Whether this all marks a decisive turnaround in the West’s influence in Libya remains to be seen. A key problem suggesting that it is not enough in itself to do so is the fact that the core reasons for the repeated political upheavals in the country that prompt long-running and extremely damaging oil production shutdowns have not been dealt with. When the 18 September 2020 agreement that ended an economically devastating series of oil blockades across Libya at that time was signed, Commander of the rebel Libyan National Army (LNA) General Khalifa Haftar made it clear that peace would be dependent on specific objectives being met. Tripoli’s U.N.-recognised Government of National Accord (GNA), and fellow signatory to the deal, Ahmed Maiteeq, agreed to such measures. The key one of these was that a solution would have to be reached on how the country’s oil revenues would be distributed over the long term.
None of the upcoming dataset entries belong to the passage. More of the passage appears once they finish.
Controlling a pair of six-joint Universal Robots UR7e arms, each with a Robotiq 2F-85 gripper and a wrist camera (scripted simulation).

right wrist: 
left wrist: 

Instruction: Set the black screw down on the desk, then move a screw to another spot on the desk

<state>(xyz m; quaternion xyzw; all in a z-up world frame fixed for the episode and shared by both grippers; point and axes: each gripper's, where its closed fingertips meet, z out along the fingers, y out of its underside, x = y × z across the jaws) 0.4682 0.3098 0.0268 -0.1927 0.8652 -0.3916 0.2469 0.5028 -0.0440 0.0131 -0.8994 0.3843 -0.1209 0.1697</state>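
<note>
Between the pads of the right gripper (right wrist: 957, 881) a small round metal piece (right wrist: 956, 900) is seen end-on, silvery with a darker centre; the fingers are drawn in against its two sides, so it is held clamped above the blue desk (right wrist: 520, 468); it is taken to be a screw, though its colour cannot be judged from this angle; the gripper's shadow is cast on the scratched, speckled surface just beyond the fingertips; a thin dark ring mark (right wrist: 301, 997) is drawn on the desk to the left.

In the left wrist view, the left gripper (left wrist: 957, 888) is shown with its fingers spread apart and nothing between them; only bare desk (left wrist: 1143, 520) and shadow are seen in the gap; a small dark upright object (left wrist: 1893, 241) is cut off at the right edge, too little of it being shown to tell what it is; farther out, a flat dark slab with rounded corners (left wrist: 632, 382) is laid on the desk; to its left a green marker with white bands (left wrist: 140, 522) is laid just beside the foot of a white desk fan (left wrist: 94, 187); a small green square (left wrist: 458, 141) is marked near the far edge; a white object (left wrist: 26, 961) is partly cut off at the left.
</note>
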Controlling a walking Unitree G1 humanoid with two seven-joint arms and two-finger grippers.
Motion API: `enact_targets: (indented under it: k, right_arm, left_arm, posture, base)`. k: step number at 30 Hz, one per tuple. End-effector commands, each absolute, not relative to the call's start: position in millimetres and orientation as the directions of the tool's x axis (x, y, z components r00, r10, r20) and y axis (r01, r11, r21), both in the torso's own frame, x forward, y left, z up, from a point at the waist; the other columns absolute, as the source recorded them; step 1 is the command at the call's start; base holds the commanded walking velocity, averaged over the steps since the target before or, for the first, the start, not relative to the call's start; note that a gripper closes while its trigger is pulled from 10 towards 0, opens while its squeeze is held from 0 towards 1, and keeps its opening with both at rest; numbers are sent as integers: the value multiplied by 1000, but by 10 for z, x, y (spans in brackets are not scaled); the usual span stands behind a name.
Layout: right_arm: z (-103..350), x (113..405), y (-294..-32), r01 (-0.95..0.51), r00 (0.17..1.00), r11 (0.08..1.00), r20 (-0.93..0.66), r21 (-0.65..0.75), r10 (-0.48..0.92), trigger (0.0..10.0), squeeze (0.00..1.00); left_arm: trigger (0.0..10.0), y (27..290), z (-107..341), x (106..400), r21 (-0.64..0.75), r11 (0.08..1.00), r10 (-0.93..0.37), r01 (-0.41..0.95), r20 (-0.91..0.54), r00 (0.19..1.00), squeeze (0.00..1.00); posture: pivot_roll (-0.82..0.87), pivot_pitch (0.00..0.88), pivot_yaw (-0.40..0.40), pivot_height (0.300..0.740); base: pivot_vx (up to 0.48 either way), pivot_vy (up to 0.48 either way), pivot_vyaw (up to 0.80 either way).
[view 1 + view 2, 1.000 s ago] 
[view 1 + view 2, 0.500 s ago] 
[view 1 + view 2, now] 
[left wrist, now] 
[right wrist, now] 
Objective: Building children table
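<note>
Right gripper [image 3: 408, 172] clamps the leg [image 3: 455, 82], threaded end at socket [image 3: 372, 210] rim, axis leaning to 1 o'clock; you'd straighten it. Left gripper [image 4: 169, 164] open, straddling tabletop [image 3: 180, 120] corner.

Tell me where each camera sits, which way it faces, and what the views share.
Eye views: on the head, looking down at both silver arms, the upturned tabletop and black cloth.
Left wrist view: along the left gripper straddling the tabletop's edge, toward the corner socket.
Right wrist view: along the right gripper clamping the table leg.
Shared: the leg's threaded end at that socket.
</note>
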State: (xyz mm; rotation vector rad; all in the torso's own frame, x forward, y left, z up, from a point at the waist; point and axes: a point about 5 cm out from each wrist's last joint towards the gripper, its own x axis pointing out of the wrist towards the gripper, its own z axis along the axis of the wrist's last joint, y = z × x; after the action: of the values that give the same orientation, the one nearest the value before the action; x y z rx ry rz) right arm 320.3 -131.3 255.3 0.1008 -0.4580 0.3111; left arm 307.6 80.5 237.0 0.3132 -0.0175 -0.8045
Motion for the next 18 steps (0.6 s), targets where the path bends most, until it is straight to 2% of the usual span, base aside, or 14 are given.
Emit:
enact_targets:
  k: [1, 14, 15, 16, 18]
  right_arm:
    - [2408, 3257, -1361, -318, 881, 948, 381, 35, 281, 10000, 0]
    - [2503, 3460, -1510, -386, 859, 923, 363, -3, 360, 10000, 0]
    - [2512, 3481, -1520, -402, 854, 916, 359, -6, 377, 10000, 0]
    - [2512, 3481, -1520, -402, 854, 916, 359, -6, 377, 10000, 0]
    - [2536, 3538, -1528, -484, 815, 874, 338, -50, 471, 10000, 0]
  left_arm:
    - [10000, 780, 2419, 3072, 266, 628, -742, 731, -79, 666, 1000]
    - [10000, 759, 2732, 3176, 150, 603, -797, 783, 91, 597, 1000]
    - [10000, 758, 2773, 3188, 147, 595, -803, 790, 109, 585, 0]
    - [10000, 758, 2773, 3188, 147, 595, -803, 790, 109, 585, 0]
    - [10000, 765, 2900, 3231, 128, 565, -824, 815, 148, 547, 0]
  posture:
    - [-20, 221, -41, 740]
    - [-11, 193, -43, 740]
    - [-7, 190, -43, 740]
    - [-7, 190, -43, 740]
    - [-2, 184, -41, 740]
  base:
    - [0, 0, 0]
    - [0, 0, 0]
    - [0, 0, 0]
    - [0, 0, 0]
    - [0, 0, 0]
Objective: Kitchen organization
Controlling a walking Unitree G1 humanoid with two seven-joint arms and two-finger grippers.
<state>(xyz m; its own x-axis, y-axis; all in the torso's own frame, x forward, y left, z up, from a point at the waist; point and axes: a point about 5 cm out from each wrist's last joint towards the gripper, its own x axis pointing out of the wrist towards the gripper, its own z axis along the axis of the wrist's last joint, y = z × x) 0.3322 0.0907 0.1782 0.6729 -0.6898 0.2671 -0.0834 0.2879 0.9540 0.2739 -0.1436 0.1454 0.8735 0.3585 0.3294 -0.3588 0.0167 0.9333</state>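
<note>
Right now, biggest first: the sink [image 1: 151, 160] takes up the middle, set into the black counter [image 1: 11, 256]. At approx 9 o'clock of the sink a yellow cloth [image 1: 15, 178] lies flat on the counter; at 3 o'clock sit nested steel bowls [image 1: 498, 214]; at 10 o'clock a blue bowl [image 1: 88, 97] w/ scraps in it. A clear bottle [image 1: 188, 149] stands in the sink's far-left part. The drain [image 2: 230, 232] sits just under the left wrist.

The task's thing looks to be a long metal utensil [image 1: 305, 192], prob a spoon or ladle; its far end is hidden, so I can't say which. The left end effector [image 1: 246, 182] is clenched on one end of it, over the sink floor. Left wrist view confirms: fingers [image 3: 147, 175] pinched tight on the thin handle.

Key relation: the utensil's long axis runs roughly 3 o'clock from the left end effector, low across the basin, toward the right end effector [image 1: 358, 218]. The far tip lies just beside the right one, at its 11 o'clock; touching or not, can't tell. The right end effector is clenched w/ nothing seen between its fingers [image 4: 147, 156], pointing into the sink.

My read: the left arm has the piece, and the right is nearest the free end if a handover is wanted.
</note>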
Core to this would be the formation of a joint technical committee, which would – according to the official statement: “Oversee oil revenues and ensure the fair distribution of resources… and control the implementation of the terms of the agreement during the next three months, provided that its work is evaluated at the end of 2020 and a plan is defined for the next year.” In order to address the fact that the then-GNA effectively held sway over the NOC and, by extension, the Central Bank of Libya (in which the revenues are physically held), the committee would also “prepare a unified budget that meets the needs of each party… and the reconciliation of any dispute over budget allocations… and will require the Central Bank [in Tripoli] to cover the monthly or quarterly payments approved in the budget without any delay, and as soon as the joint technical committee requests the transfer.” None of these measures has since been put into place, which leaves fundamental flashpoints over the country’s core revenue stream remaining.